**What is expected**.
Reproduce, from the lines below, exactly the stretch that begins at the line containing "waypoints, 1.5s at" and ends at the line containing "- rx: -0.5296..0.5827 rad", both included.

**Working data**.
+ + +

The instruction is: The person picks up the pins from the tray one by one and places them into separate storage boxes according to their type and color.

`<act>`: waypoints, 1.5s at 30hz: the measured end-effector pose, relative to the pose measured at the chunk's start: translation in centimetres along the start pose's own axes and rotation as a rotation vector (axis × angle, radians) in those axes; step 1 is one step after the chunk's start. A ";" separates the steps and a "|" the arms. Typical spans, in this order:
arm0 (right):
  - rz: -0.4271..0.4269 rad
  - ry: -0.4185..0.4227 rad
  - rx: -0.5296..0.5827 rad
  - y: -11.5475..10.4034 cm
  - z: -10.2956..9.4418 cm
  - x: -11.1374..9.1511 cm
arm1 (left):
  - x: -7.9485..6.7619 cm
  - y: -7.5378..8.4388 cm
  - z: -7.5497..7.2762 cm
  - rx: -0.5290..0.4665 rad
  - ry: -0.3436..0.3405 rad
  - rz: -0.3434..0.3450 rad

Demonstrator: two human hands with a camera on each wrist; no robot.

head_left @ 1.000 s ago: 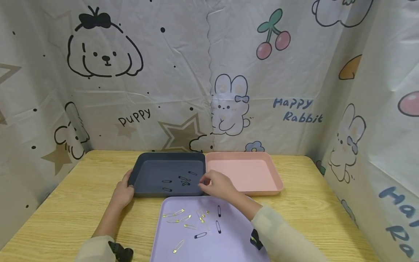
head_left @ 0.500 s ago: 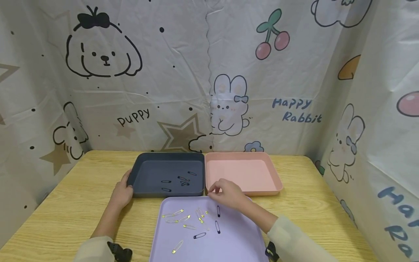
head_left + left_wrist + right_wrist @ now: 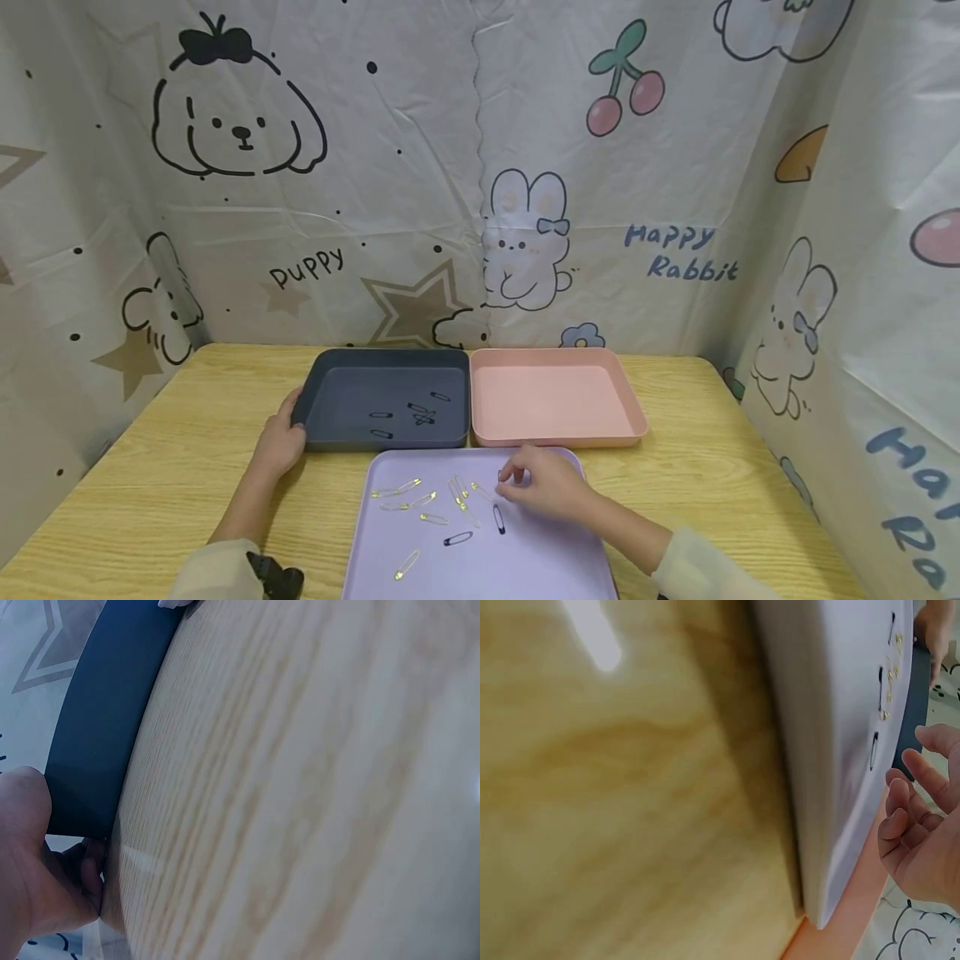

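Reaching for a slim, looped black safety pin on the smooth lilac tray seemed the current step. The right hand had its thumb and fingers spread, nothing visibly pinched; a fine fingertip pinch seemed called for next. The left hand gripped the matte, round-cornered navy tray.

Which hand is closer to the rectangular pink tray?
Right hand, just in front of the pink tray, over the flat lilac tray. Left hand: farther left, gripping the rectangular navy tray.
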State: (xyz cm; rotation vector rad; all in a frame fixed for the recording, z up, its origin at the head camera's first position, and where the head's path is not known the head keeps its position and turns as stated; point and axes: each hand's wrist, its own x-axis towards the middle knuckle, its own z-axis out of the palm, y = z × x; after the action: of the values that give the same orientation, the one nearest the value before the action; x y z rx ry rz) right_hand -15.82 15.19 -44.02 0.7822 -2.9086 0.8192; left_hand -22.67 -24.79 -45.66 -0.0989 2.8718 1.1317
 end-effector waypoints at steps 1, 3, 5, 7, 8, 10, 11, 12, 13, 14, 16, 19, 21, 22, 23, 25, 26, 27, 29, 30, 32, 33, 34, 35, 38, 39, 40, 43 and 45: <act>-0.004 -0.006 0.007 0.0 0.1 -0.3 | 0.0 0.0 0.0 0.000 0.001 0.002; -0.010 -0.016 0.005 0.1 0.4 -1.1 | 0.0 0.0 0.0 -0.001 -0.001 0.002; -0.021 -0.025 -0.028 0.2 0.6 -1.7 | 0.0 0.0 0.0 -0.003 -0.003 0.001; -0.035 -0.032 -0.067 0.2 0.8 -2.3 | 0.0 -0.1 0.0 -0.003 -0.005 0.002; -0.043 -0.036 -0.087 0.2 0.8 -2.5 | 0.1 -0.1 0.0 -0.005 -0.008 0.002; -0.066 -0.037 -0.126 0.1 1.0 -2.9 | 0.1 -0.1 0.0 -0.008 -0.010 0.004; -0.075 -0.038 -0.143 0.0 1.0 -3.0 | 0.1 -0.2 0.0 -0.009 -0.012 0.005; -0.087 -0.033 -0.160 0.0 1.1 -3.1 | 0.1 -0.2 0.0 -0.010 -0.013 0.006; -0.099 -0.025 -0.176 -0.1 1.1 -3.2 | 0.2 -0.2 0.0 -0.010 -0.013 0.008; -0.107 -0.020 -0.191 -0.2 1.2 -3.2 | 0.2 -0.2 0.0 -0.010 -0.013 0.008; -0.121 -0.007 -0.215 -0.5 1.2 -3.3 | 0.2 -0.2 0.0 -0.008 -0.012 0.010; -0.133 -0.001 -0.242 -0.8 1.3 -3.3 | 0.2 -0.2 0.0 -0.008 -0.009 0.007; -0.139 0.002 -0.254 -1.0 1.4 -3.2 | 0.3 -0.2 0.0 -0.007 -0.006 0.007; -0.142 0.003 -0.257 -1.1 1.5 -3.2 | 0.3 -0.3 0.0 -0.008 -0.005 0.007; -0.143 0.001 -0.262 -1.1 1.5 -3.2 | 0.3 -0.3 0.1 -0.010 -0.004 0.006; -0.157 0.011 -0.273 -1.2 1.7 -3.1 | 0.3 -0.3 0.1 -0.008 0.000 0.007; -0.164 0.017 -0.278 -1.2 1.8 -3.1 | 0.4 -0.3 0.1 -0.006 0.001 0.007; -0.177 0.025 -0.288 -1.3 1.8 -3.1 | 0.4 -0.4 0.2 -0.005 0.003 0.006; -0.206 0.044 -0.323 -1.3 2.0 -3.1 | 0.4 -0.4 0.2 -0.006 0.005 0.003; -0.225 0.058 -0.345 -1.3 2.1 -3.0 | 0.4 -0.5 0.2 -0.005 0.006 0.000; -0.258 0.082 -0.389 -1.3 2.2 -3.0 | 0.4 -0.5 0.2 -0.008 0.004 -0.002; -0.273 0.095 -0.408 -1.3 2.2 -3.0 | 0.4 -0.5 0.2 -0.010 0.005 -0.002; -0.283 0.102 -0.421 -1.3 2.2 -3.0 | 0.3 -0.5 0.2 -0.012 0.006 -0.003; -0.288 0.108 -0.428 -1.3 2.2 -2.9 | 0.3 -0.6 0.2 -0.013 0.008 -0.002; -0.284 0.119 -0.424 -1.3 2.1 -2.8 | 0.3 -0.6 0.2 -0.009 0.016 0.008; -0.279 0.125 -0.420 -1.2 2.0 -2.8 | 0.3 -0.6 0.2 -0.010 0.019 0.011; -0.272 0.133 -0.417 -1.2 1.9 -2.7 | 0.3 -0.7 0.2 -0.010 0.020 0.015; -0.261 0.173 -0.417 -1.1 1.6 -2.4 | 0.3 -0.7 0.2 -0.012 0.019 0.019; -0.255 0.197 -0.414 -1.1 1.2 -2.0 | 0.3 -0.6 0.3 -0.017 0.014 0.014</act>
State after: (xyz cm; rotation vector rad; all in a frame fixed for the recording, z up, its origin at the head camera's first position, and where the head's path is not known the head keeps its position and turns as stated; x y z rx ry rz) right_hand -13.41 14.73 -44.82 0.9345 -2.5958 0.2425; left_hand -22.87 -25.06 -46.30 -0.0879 2.8805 1.1625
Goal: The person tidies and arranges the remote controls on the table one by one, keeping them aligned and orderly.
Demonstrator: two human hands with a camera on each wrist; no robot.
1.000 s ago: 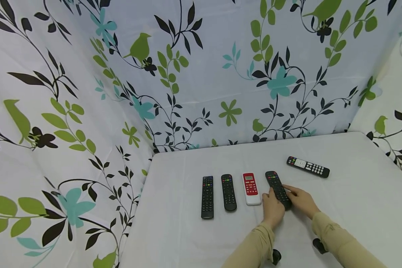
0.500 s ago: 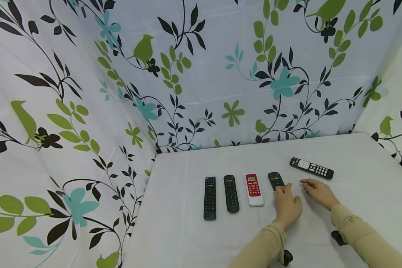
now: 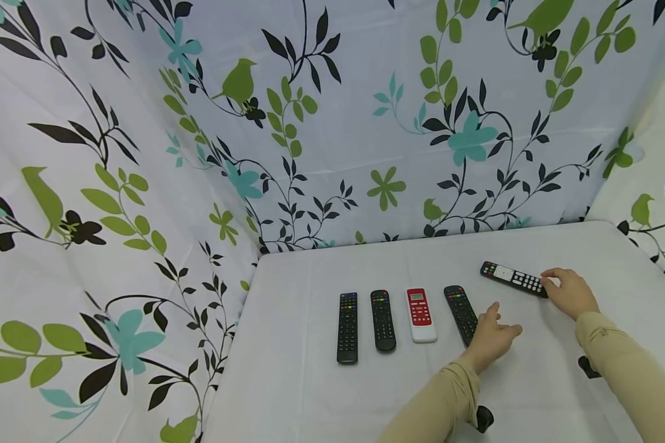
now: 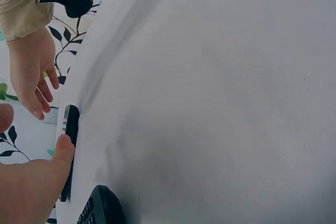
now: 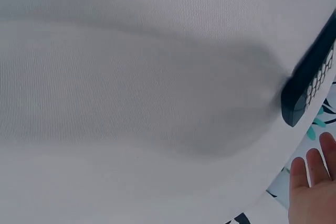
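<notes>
My right hand [image 3: 572, 294] is at the right end of a black remote control [image 3: 511, 278] with white buttons, which lies slanted at the back right. In the right wrist view a gap shows between the extended fingers [image 5: 317, 169] and that remote [image 5: 307, 80]. My left hand [image 3: 490, 341] hovers by the lower end of another black remote [image 3: 460, 307], partly hiding it, thumb and fingers spread. The left wrist view has the left hand [image 4: 31, 187] at lower left, this remote's end [image 4: 107, 211] below, and the slanted remote [image 4: 70, 119] beyond.
To the left stand three more remotes in a row: a red and white one [image 3: 421, 315], a black one [image 3: 383, 323] and a longer black one [image 3: 347, 329]. All lie on a white-covered table [image 3: 299, 394]. Patterned curtains [image 3: 332, 123] hang behind and at the sides.
Both hands have come off the fourth remote in the row. The right hand moved right to the slanted remote's end; the left shifted slightly right with its fingers spreading. The remotes stay put.
</notes>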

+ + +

**Exercise response**.
`<act>`: waypoints, 1.5s at 30hz: the measured end-effector pose, relative to the pose measured at the chunk's start: translation in centimetres along the start pose's own axes and rotation as a rotation vector (axis × angle, radians) in those axes; step 1 is one step after the chunk's start. A ";" separates the steps and a "|" the arms. Typical spans, in this order:
arm0 (right):
  - rz: -0.4271..0.4269 rad
  - ry: -0.4185..0.4227 rad
  - rx: -0.5296..0.5827 rad

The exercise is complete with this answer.